Given information:
■ ■ ■
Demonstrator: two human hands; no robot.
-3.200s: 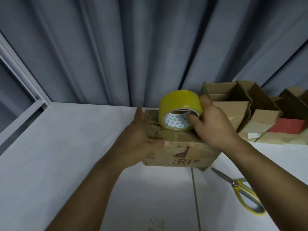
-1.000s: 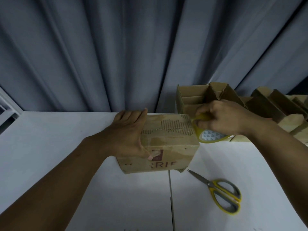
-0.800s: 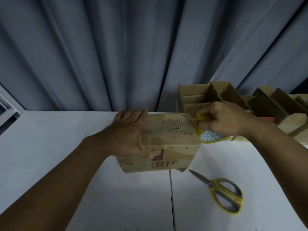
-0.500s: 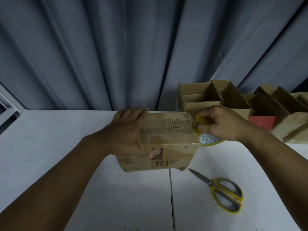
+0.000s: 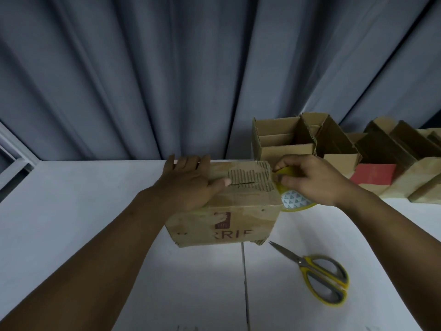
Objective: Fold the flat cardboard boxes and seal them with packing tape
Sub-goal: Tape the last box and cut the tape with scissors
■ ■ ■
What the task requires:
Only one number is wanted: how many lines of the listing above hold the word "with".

Worked solution:
2